On Dec. 2, 2002, Rumsfeld signed Haynes's
recommendation, adding a handwritten note referring to the use of stress
positions: "I stand for 8-10 hours a day. Why is standing limited
to 4 hours?"
As the shouting by my distinguished colleagues
died down, I too remained standing, reminding myself that I had wanted
to say a word about the Geneva Conventions, "for which you, Gen. Myers,
express such strong support in your book."
I waved a copy of the smoking-gun, two-page
executive memorandum signed by George W. Bush on Feb. 7, 2002. That's
the one in which the President arbitrarily declared that Common Article
3 of the Geneva Conventions did not apply to al-Qaeda and Taliban detainees,
and then threw in obfuscatory language from lawyers Addington and Alberto
Gonzales that such detainees would nonetheless be treated "humanely
and, to the extent appropriate and consistent with military necessity,
in a manner consistent with the principles of Geneva."
I then made reference to "Conclusion
1" of the Senate committee report:
"On Feb. 7, 2002, President George
W. Bush made a written determination that Common Article 3 of the Geneva
Conventions, which would have afforded minimum standards for humane
treatment, did not apply to al-Qaeda or Taliban detainees.
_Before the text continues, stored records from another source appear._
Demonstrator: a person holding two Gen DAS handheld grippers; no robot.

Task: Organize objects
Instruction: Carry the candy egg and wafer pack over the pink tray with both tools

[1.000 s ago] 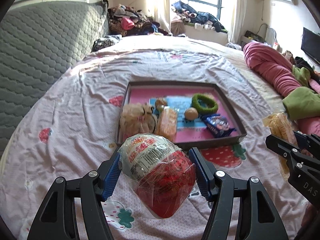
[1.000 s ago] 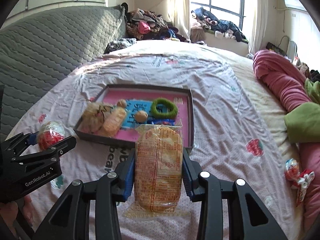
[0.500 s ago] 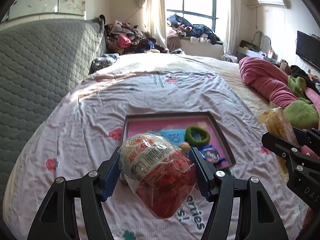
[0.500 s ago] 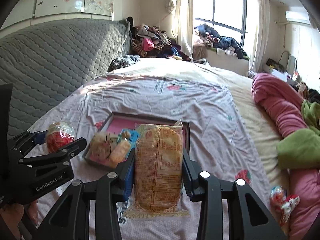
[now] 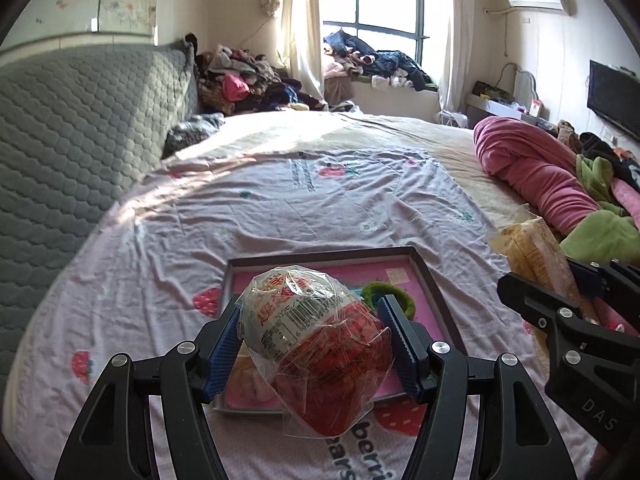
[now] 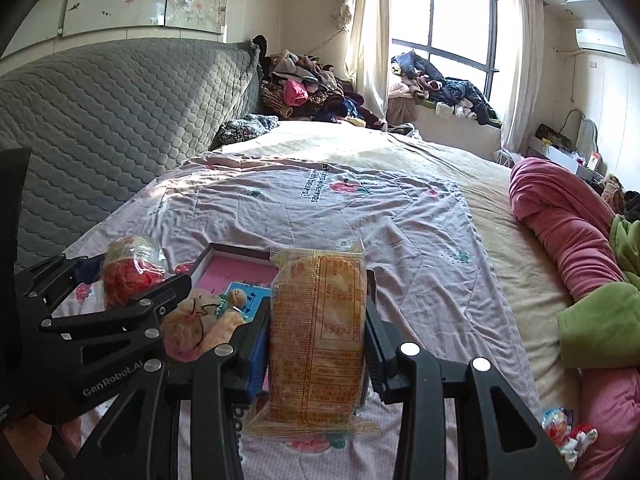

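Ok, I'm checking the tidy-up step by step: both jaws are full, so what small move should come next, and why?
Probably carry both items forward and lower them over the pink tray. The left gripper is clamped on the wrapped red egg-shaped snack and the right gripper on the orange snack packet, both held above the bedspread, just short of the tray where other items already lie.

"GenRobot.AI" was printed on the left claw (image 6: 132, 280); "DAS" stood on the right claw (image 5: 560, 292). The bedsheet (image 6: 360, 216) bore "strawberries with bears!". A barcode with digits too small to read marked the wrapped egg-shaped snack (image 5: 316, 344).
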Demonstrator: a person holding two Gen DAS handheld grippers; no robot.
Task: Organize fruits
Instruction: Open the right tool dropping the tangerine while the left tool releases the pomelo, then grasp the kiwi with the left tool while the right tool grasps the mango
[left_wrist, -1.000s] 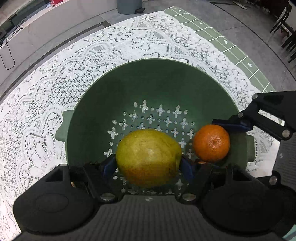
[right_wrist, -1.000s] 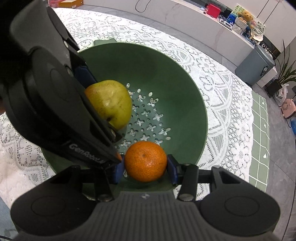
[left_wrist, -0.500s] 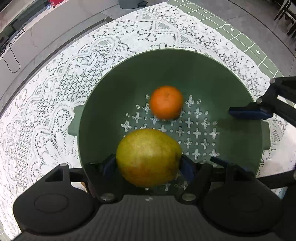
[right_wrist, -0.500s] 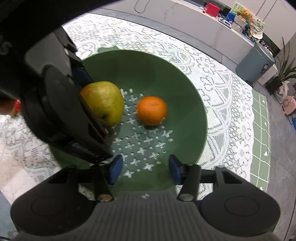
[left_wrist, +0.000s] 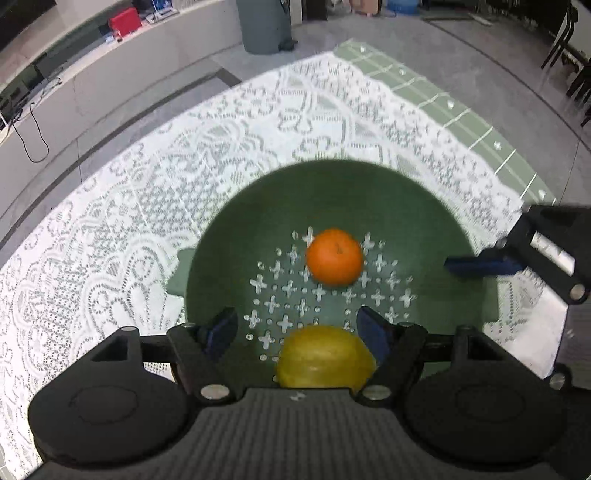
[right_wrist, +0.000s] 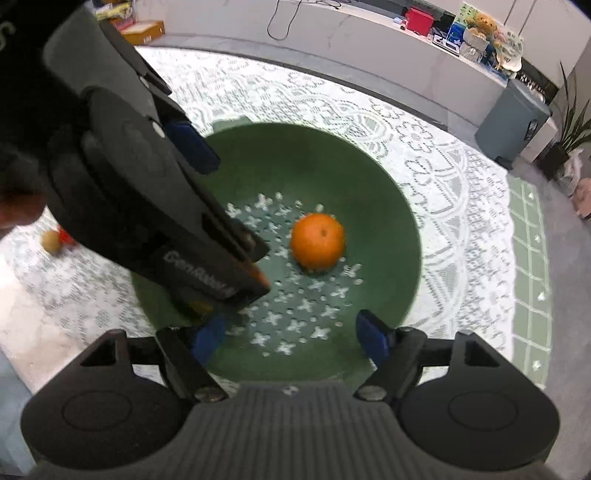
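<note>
Seen from above the green perforated colander (left_wrist: 236, 221) on a white lace tablecloth (left_wrist: 110, 221): a mandarin (left_wrist: 334, 256) resting near the middle of the colander's floor, stem dimple up, clear of every finger; a yellow-green pear (left_wrist: 325, 360) lying at the colander's near side, below the left gripper (left_wrist: 299, 330), just inside its right-hand blue pad and well apart from the other, apparently released; left gripper's jaws opening, pressing on nothing. Right gripper (right_wrist: 291, 338) hanging over the colander's near rim, jaws opening with only the cross-shaped drain holes between them; mandarin lying forward of its fingertips, nearer this gripper's line than the left's. Judged round, with no long axis to favour; peel matt and dimpled, pear skin smooth and waxy, colander hard, smooth plastic. Outside the colander, to its left on the cloth, two small fruits (right_wrist: 55, 240), blurred; likely next for collection.
</note>
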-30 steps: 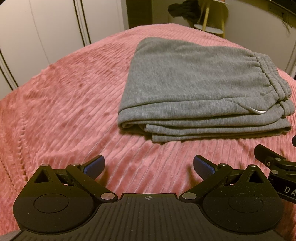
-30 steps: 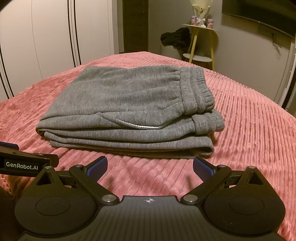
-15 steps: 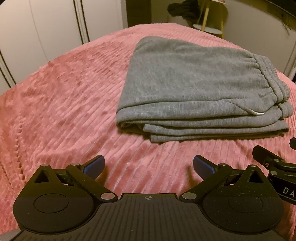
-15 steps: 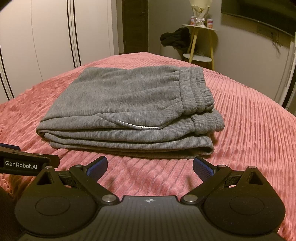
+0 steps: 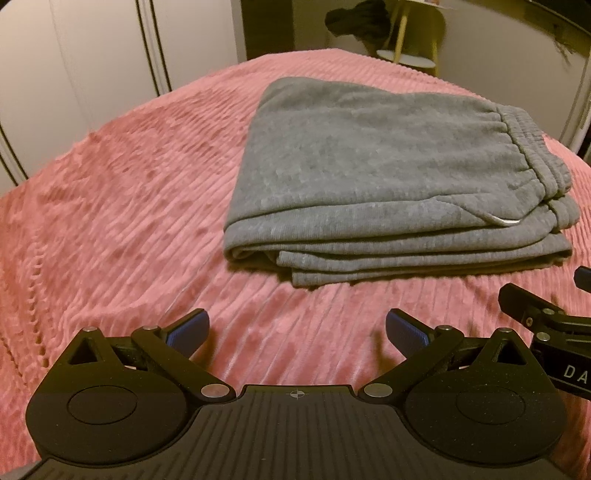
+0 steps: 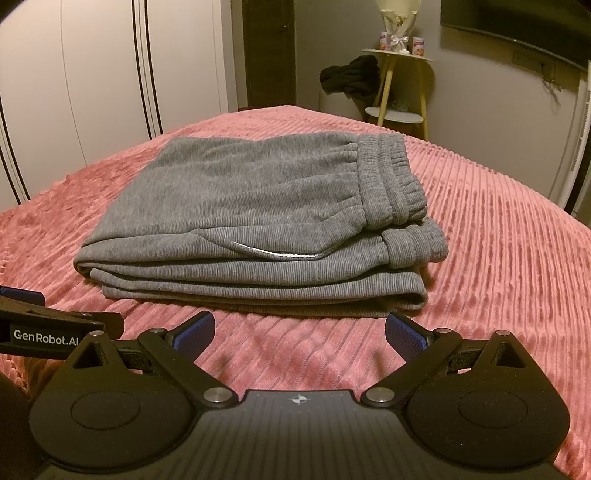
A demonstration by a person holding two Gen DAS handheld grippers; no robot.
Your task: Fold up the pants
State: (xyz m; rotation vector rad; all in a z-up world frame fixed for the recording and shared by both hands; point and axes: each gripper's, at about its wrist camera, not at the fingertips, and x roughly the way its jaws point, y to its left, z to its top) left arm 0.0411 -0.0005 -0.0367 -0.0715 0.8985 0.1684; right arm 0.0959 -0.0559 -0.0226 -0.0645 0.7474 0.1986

"Following the President's determination,
techniques such as waterboarding, nudity, and stress positions
... were authorized for use in interrogations of detainees in U.S. custody."
"Gen. Myers," I asked, "you were
one of eight addressees for the President's directive of Feb. 7, 2002.
What did you do when you learned of the President's decision to ignore
"Please just read my book," Myers
said. I told him I already had, and proceeded to read aloud a couple
of sentences from my copy:
"You write that you told Douglas Feith,
'I feel very strongly about this. And if Rumsfeld doesn't defend
the Geneva Conventions, I'll contradict him in front of the President.'
"You go on to explain very clearly,
'I was legally obligated to provide the President my best military
advice - not the best advice as approved by the Secretary of Defense.'
"So, again, what did you do after you
read the President's executive order of Feb. 7, 2002?"
Myers said he had fought the good fight
before the President's decision. The sense was that, if the President
wanted to dismiss Geneva, what was a mere Chairman of the Joint Chiefs
In this connection, Myers included this
curious passage in his book:
"By relying so heavily on just the
lawyers, the President did not get the broader advice on these matters
that he needed to fully consider the consequences of his actions. I
thought it was critical that the nation's leadership convey the right
message to those engaged in the War on Terror.
"Showing respect for the Geneva
Conventions was important to all of us in uniform. This episode epitomized
the Secretary's and the Chairman's different statutory responsibilities
to the President and the nation. The fact that the President appeared
to change his previous decision showed that the system,
however, imperfect, had worked."
Enter Douglas Feith
Interestingly, Myers writes, "Douglas
Feith supported my views strongly ... noting that the United States
had no choice but to apply the Geneva Conventions, because, like all
treaties in force for the country, they bore the same weight as a federal
Myers goes on to corroborate what British
lawyer/author Philippe Sands writes in The Torture Team about
the apparent twinning of Feith and Myers on this issue. Sands says Feith
portrayed himself and Myers as of one mind on Geneva.
Just before the President issued his
Feb. 7, 2002 executive order, Feith developed this novel line of reasoning:
The Geneva Conventions are very important. The best way to defend them
is by honoring their "incentive system," which rewards soldiers
who fight openly and in uniform with all kinds of protections if captured.
In his book, Myers notes approvingly
that this is indeed the line Feith took with the President at an NSC
meeting on Feb. 4, 2002, to which Feith had been invited, three days
before President Bush signed the order that has now become a smoking
According to Feith, the all-important
corollary is to take care not to "promiscuously hand out POW status
to fighters who don't obey the rules." "In other words,
the best way to protect the Geneva Conventions is to gut them," as
Dahlia Lithwick of Slate put it in a commentary last July.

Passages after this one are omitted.